Exercise details —
Scan the records beneath this line for the line holding "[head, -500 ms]" and the line holding "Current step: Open", then transcribe exactly those two and all lines between.

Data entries
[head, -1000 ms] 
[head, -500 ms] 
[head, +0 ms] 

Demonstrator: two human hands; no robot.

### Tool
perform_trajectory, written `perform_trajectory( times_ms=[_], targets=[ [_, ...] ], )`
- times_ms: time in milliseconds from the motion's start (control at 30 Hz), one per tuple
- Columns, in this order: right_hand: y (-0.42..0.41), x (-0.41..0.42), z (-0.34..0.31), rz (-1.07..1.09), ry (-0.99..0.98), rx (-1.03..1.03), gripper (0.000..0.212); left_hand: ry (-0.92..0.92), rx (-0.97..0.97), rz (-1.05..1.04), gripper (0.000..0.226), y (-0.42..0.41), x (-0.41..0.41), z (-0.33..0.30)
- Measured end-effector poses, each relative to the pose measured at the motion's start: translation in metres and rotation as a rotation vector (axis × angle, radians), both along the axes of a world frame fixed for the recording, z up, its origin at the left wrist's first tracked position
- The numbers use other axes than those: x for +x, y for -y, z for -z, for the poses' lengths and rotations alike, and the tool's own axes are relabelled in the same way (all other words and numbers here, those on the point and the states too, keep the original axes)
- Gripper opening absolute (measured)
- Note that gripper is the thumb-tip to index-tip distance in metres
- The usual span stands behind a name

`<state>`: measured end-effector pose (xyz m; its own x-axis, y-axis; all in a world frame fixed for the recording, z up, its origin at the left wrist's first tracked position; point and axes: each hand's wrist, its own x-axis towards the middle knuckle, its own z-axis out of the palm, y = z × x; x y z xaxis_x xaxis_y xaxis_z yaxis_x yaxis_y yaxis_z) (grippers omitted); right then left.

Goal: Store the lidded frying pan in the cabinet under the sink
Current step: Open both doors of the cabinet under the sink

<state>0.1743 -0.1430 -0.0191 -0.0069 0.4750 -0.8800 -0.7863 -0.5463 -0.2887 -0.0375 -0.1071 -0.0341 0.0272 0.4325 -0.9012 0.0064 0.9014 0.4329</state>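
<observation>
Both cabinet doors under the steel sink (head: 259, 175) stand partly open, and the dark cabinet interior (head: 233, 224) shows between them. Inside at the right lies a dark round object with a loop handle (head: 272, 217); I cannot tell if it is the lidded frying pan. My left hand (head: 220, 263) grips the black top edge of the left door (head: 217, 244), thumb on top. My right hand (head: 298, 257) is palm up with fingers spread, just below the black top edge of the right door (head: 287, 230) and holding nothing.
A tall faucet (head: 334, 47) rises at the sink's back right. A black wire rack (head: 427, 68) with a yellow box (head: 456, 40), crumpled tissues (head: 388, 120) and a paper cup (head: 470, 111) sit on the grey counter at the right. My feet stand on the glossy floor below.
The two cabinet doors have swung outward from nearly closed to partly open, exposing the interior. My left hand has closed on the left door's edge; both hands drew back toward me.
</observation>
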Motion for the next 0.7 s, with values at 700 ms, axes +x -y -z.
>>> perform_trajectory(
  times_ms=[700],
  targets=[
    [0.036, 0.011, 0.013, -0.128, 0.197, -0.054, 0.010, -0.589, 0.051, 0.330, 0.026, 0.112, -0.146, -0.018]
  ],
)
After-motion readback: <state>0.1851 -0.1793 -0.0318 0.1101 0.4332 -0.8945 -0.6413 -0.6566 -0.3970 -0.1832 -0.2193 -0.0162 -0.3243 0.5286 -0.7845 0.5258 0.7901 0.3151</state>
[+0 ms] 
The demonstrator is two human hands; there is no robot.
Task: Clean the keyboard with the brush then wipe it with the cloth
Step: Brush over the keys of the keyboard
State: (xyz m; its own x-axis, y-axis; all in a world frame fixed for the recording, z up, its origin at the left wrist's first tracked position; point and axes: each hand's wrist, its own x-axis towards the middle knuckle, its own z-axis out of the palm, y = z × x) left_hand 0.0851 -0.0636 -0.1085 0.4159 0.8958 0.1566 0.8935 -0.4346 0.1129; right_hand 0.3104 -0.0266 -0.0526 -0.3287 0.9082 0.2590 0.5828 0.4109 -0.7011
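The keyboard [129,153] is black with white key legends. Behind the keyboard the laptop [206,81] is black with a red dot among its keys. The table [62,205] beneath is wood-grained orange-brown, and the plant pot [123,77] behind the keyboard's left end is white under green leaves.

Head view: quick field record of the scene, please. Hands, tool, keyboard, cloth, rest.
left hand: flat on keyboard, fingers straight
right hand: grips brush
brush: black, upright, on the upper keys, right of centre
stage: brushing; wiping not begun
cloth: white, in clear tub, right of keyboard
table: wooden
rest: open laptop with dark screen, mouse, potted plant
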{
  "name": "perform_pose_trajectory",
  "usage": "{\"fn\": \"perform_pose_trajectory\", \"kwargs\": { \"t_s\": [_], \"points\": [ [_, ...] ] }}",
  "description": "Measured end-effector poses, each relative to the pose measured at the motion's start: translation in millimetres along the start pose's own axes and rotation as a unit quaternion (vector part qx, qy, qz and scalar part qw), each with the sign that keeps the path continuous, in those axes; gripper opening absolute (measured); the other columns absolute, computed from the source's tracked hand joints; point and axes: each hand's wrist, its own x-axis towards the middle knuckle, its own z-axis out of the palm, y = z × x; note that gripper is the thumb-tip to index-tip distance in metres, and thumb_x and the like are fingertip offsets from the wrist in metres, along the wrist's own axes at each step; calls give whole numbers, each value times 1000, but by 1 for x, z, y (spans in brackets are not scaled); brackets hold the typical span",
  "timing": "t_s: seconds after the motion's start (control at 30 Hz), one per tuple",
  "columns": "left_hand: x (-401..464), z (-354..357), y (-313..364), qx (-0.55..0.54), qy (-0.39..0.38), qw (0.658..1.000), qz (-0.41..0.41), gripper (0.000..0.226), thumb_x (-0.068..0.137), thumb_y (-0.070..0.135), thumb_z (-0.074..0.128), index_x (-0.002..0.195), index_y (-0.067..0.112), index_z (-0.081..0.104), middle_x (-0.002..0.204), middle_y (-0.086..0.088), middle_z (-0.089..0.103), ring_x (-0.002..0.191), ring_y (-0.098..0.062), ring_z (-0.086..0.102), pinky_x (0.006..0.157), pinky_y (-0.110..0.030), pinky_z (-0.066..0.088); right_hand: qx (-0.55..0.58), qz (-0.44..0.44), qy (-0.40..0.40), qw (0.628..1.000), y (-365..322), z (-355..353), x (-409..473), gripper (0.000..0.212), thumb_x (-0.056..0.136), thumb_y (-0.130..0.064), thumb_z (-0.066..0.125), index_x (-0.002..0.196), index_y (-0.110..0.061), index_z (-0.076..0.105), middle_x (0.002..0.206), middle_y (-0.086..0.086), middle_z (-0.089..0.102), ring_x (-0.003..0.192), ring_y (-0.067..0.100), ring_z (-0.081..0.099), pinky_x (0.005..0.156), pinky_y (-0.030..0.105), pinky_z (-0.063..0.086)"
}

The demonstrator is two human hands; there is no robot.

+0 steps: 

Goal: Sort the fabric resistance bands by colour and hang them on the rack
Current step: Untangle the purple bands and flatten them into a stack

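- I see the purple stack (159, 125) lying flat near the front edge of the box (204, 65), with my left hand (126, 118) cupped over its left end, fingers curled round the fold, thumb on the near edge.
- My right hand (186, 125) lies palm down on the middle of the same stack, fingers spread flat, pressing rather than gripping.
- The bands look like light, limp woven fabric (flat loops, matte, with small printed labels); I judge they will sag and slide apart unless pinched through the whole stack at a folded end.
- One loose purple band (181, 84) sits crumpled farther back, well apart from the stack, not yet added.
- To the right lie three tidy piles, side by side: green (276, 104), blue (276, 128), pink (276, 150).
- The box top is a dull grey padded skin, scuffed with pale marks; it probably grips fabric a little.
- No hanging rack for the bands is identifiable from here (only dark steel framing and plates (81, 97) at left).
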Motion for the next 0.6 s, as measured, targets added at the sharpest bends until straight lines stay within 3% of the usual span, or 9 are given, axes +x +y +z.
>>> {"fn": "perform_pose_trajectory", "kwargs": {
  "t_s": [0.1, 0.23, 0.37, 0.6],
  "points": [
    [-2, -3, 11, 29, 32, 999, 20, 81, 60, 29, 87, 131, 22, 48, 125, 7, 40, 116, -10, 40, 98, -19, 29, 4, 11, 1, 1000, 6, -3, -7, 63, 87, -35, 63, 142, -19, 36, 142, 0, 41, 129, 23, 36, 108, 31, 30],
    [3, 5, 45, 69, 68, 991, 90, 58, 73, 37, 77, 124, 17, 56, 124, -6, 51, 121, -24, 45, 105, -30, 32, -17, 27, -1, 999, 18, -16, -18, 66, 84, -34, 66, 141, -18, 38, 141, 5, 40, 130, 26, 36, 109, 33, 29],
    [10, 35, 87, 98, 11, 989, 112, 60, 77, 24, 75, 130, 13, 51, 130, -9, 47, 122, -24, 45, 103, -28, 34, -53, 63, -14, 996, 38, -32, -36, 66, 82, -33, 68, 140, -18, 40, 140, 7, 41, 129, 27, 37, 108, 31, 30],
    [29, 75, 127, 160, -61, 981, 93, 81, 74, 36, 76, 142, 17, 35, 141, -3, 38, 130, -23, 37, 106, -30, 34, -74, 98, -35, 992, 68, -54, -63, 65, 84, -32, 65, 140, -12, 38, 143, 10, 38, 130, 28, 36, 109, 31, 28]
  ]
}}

Response —
[head, -500 ms] 
[head, +0 ms] 

Demonstrator: two human hands; no robot.

### Tool
perform_trajectory, written `perform_trajectory( times_ms=[_], targets=[ [_, ...] ], )`
- times_ms: time in milliseconds from the motion's start (control at 30 Hz), one per tuple
- Columns, in this order: right_hand: y (-0.42..0.41), x (-0.41..0.42), z (-0.34..0.31), rz (-1.07..1.09), ry (-0.99..0.98), rx (-1.03..1.03), gripper (0.000..0.212); left_hand: ry (-0.92..0.92), rx (-0.97..0.97), rz (-1.05..1.04), gripper (0.000..0.226), y (-0.42..0.41), x (-0.41..0.41), z (-0.33..0.30)
- Measured end-effector poses, each relative to the pose measured at the motion's start: translation in metres and rotation as a rotation vector (axis × angle, radians), both along the axes of a world frame fixed for the recording, z up, its origin at the left wrist's first tracked position
- The numbers use other axes than those: x for +x, y for -y, z for -z, for the poses' lengths and rotations alike, and the tool's own axes are relabelled in the same way (all other words and numbers here, those on the point and the states too, keep the original axes)
- Gripper opening absolute (measured)
- Note that gripper is the thumb-tip to index-tip distance in metres
- The usual span stands behind a name

`<state>`: measured end-effector pose (xyz m; its own x-axis, y-axis; all in a world frame fixed for the recording, z up, its origin at the left wrist's first tracked position; point and axes: each hand's wrist, its own x-axis towards the middle knuckle, its own z-axis out of the palm, y = z × x; x y z xaxis_x xaxis_y xaxis_z yaxis_x yaxis_y yaxis_z) (grippers omitted); right then left.

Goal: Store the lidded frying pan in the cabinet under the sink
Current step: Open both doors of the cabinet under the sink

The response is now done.